Together they create a team that is hopefully, for the humans on the planet anyway, capable of stopping the evil plot at hand.


First, this is apparently the second book in a series. It did stand alone enough to make the experience enjoyable, but there were several instances where I wished I had picked up the first one instead. So, please read the first one first.

I really enjoyed this book. While it was not my typical genre, it was extremely well written with a big heaping dose of satire and humor thrown in. The satire part put me in mind of my favorite series, The Disc World by Terry Pratchett, and helped the otherwise heavy text flow.

The author was obviously writing for those who were very familiar with this type of book and even mentioned in an early on footnote that reading Lovecraft would probably be a good intro to his books as well. I’m not a fan of Lovecraft, but I was still able to follow the plot and understand most of the intricacies presented.

The novel is long: over 300 pages in hard copy with closely set text and single line print. It took a while to get through.

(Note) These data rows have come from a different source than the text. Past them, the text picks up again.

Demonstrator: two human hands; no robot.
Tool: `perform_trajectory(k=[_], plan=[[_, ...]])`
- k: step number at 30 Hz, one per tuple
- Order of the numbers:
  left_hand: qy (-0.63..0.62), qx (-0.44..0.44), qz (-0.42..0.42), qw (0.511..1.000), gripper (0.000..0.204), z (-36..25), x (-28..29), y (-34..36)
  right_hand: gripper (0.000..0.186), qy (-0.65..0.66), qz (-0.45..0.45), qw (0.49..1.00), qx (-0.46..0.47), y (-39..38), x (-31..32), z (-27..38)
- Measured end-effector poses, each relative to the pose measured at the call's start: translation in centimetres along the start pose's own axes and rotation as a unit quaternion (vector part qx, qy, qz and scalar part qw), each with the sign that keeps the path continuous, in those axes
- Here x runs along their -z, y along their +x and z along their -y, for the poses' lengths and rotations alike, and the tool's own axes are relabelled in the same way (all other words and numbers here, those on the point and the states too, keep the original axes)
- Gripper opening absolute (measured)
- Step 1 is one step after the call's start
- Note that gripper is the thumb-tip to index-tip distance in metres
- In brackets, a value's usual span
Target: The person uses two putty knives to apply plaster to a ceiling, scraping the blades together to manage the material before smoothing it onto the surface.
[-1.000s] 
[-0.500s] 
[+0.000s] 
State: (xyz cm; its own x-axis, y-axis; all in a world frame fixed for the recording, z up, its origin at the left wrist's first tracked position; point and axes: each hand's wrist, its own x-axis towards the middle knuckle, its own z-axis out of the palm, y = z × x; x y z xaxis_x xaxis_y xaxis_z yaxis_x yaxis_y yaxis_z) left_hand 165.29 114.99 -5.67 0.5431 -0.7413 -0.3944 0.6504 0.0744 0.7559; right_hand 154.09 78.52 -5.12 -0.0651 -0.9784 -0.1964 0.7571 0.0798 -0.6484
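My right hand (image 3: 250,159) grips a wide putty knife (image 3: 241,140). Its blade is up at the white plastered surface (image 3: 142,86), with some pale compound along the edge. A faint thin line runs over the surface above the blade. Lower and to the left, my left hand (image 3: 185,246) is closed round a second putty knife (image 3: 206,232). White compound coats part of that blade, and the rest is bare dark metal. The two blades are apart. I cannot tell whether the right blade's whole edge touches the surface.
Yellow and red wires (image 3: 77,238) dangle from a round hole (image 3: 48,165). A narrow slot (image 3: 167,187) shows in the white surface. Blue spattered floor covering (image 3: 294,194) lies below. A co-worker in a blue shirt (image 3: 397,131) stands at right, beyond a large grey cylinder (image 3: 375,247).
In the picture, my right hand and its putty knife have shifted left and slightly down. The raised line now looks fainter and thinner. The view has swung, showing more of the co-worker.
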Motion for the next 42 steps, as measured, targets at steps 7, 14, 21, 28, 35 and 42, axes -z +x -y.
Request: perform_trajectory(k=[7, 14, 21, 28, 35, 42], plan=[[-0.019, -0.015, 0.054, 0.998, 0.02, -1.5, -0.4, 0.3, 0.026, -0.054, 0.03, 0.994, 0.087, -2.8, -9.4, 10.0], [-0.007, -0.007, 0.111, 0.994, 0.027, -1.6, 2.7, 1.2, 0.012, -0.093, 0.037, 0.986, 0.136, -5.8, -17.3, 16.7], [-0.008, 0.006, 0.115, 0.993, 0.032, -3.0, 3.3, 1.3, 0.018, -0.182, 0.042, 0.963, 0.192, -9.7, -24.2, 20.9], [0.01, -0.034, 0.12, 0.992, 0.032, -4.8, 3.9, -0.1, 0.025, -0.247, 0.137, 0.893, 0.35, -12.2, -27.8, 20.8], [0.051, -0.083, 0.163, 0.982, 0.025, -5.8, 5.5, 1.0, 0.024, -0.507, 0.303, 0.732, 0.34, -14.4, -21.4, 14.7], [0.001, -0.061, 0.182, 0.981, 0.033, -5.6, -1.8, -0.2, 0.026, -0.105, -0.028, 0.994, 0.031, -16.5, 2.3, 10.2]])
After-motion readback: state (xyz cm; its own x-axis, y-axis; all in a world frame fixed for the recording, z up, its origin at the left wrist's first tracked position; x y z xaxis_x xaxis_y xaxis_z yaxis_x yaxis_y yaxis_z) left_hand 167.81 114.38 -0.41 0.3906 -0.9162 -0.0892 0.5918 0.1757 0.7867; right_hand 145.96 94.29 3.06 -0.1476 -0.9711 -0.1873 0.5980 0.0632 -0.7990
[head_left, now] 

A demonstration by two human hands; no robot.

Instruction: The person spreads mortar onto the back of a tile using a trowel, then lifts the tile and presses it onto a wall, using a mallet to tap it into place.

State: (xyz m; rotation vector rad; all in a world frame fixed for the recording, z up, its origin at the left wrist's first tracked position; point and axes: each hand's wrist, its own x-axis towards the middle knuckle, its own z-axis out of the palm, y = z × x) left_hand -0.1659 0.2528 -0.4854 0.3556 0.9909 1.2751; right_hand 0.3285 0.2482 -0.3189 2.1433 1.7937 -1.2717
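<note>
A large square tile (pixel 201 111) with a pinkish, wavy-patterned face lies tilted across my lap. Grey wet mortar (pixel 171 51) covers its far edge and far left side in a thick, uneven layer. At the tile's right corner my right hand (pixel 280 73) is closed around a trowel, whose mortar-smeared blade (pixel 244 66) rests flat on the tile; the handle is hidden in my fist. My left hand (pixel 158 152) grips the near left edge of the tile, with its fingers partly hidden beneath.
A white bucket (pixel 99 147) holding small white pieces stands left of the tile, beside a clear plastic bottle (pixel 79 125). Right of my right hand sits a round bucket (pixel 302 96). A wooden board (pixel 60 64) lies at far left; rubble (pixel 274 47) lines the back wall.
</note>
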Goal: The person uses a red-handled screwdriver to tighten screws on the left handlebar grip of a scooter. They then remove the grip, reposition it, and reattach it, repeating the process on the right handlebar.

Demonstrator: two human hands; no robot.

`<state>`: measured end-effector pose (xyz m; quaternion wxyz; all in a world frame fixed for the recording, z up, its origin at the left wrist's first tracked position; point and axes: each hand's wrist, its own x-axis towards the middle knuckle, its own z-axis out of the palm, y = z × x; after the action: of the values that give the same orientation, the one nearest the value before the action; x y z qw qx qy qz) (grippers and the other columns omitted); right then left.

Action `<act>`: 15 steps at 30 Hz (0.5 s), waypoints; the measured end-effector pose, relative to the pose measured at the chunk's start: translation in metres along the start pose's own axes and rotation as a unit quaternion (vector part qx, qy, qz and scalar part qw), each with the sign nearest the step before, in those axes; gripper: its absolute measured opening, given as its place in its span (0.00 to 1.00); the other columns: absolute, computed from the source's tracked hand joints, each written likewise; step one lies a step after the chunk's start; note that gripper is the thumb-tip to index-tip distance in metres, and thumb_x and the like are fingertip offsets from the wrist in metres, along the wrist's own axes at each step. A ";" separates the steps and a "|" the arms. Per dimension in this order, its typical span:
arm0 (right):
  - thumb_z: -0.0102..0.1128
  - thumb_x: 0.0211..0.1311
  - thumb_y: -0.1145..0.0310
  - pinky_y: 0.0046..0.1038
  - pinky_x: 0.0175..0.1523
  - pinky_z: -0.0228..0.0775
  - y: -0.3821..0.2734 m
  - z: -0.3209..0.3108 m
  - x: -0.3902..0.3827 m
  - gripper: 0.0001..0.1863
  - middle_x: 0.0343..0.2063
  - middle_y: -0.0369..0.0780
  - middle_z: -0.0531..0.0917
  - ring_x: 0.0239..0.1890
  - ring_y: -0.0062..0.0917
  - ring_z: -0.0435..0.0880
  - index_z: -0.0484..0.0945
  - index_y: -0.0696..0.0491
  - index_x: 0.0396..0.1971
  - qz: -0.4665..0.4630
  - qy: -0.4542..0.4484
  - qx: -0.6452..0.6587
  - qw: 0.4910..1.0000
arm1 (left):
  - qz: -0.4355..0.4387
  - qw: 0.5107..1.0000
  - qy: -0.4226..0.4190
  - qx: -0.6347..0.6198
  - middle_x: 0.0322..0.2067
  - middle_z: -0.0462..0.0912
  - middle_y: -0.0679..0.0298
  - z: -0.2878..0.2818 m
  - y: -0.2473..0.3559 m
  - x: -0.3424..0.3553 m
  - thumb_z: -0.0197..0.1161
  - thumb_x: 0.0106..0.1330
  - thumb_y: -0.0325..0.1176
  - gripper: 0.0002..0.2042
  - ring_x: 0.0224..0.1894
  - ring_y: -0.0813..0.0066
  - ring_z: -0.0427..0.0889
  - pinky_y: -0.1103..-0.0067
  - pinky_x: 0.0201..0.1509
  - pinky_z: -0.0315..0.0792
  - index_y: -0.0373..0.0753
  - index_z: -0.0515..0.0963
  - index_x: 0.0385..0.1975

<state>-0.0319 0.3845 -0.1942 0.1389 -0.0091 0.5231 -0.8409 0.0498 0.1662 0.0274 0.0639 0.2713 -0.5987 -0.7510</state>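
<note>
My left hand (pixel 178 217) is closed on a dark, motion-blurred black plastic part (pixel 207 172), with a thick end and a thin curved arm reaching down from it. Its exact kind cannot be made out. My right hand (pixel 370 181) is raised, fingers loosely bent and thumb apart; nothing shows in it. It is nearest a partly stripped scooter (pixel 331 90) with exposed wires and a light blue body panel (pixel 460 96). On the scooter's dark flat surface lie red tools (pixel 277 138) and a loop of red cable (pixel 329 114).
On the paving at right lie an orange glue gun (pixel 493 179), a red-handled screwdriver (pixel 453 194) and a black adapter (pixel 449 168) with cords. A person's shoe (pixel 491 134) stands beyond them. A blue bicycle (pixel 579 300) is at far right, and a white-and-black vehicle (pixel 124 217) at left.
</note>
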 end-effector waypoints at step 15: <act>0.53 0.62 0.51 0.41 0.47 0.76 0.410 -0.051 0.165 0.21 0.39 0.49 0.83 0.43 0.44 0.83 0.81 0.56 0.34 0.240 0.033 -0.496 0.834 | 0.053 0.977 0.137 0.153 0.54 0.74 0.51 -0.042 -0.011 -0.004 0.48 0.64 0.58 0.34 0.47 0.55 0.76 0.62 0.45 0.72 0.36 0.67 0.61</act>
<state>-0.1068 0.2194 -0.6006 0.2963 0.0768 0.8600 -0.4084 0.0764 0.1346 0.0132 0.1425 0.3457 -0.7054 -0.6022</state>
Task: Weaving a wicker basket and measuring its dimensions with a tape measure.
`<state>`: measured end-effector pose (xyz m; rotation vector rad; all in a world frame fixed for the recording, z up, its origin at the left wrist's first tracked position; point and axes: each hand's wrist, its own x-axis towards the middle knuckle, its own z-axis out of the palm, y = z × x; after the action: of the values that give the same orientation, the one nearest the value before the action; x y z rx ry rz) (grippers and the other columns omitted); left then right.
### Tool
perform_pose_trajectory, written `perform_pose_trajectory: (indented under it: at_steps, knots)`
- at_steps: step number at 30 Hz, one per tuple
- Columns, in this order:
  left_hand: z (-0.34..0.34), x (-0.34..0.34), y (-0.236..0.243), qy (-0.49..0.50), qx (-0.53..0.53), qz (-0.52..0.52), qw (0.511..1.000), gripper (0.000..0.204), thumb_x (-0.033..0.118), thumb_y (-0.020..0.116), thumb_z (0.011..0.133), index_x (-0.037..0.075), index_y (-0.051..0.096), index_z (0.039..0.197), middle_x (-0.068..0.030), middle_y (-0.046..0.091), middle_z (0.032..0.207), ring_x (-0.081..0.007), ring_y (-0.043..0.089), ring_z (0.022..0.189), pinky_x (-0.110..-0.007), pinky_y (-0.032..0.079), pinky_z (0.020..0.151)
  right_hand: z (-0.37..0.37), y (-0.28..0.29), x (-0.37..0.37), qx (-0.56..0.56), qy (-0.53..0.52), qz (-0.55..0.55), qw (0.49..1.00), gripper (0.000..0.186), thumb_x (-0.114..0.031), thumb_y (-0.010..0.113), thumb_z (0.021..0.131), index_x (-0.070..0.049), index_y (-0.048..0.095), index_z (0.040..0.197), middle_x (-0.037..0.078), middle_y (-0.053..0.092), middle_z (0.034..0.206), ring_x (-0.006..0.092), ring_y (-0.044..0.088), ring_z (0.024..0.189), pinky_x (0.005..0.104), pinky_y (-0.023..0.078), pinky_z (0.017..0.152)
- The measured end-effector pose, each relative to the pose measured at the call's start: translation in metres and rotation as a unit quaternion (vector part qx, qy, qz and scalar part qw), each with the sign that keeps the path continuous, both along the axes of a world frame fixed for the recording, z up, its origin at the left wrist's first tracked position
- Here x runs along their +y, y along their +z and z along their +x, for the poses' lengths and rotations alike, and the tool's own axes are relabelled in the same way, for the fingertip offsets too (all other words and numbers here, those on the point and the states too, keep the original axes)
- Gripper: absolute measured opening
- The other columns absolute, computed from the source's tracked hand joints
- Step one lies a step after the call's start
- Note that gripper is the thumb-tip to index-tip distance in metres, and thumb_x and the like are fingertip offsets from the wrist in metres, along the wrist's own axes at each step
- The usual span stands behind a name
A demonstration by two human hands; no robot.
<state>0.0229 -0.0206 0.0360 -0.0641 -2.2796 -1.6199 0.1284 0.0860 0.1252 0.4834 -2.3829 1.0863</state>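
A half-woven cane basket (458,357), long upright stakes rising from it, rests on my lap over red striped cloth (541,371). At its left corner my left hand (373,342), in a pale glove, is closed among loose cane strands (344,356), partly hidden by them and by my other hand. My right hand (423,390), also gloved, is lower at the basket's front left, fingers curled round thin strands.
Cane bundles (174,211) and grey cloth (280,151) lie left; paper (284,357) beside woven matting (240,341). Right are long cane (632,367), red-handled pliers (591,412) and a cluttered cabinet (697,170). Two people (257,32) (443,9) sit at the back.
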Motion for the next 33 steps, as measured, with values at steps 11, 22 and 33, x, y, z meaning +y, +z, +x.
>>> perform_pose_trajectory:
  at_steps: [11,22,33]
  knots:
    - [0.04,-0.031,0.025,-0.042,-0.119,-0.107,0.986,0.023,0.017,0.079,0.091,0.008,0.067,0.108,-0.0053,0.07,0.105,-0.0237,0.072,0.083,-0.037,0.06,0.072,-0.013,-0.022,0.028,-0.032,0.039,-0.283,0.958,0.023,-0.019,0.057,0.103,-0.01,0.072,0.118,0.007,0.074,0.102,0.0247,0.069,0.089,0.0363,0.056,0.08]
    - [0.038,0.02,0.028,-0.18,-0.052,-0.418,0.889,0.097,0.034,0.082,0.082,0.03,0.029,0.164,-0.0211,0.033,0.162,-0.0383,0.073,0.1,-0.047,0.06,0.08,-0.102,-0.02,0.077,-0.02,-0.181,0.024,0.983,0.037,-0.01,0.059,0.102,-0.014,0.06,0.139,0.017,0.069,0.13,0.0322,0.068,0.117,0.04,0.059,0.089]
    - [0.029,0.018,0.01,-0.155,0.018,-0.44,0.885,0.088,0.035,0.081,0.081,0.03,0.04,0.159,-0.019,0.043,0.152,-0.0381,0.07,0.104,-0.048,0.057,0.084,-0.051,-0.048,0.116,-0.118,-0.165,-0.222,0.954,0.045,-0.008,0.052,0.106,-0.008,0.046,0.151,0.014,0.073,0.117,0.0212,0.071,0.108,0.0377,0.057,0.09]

At the end though, I found myself adding the first book to my list of books to read once this challenge is over.

If you are into this type of novel or are looking to test the waters into it, I highly suggest reading the series, though again, please start at the beginning since I believe it would make a lot more sense.

5/5

Posted in 2017 Reading Challenge

Popsugar Reading Challenge Book #15

This one was harder than I though it would be. I ended up just going to my local library website and performing a search with the keyword THE thinking it would bring int he most hits and restricting the search to those published this year. Then I looked through the results for something that sounded interesting and with multiple copies available.

A book published in 2017: The Girl in the Garden by Melanie Wallace

Lives merge, expand and contract when a young girl shows up in a small sea side New England town with an infant in her arms watching the man who brought her drive away to never return. Her own past is littered with heart break and enduring and has left her standing by the side of the road fearful of her present.

Mabel, who owns the rental cottages where she is dropped at, takes her in and gives her a home until they close down for the winter season. Mabel is grieving the loss of her husband by staunchly refusing to let go of his memory and effects and not letting anyone new in. Once the cottages are closed, she transfer the girl and her baby to her friend Iris, a hermit who enclosed herself into a secret garden at the passing of her own husband, although this was done out of hate and not love.

Their lives intersect with others as June and Luke settle into their new life helping Iris as best they can to take care of the grounds and then herself as she ages quicker than expected with a medical condition she won’t admit to having.


The book is a slice of life style novel that follows groups of people who are brought together and learn to heal from past scars through the arrival of June. Each chapter focuses on a different character although it is written in the third person throughout. This gives the reader a unique perspective of the same events through the lens of each character.

The writing style is easy to follow and modern day although quite a few run on sentences continued for an entire paragraph. The characters were what I consider ultra realistic: meaning they could exist and had all facets of real people but their stories were inflated and the arc of their eventual emotion recovery too swift and all inclusive.

I found the themes of trust and love to be intriguing and how the author showed the response to loss in such extremes as Mabel wearing her husband’s shoes every night to feel the imprint of his feet versus Iris who shut herself in and disowned the world. Both women locked themselves in their grief, not allowing life to move on but each did it in their own way. Each found freedom in the end, but this also differed for each.

Overall the themes are sad: loss, loneliness, abandonment, unrequited love. The story arc is beautifully written though and I found myself wishing for more pages at the end with so many open ended questions that I will never find an answer to.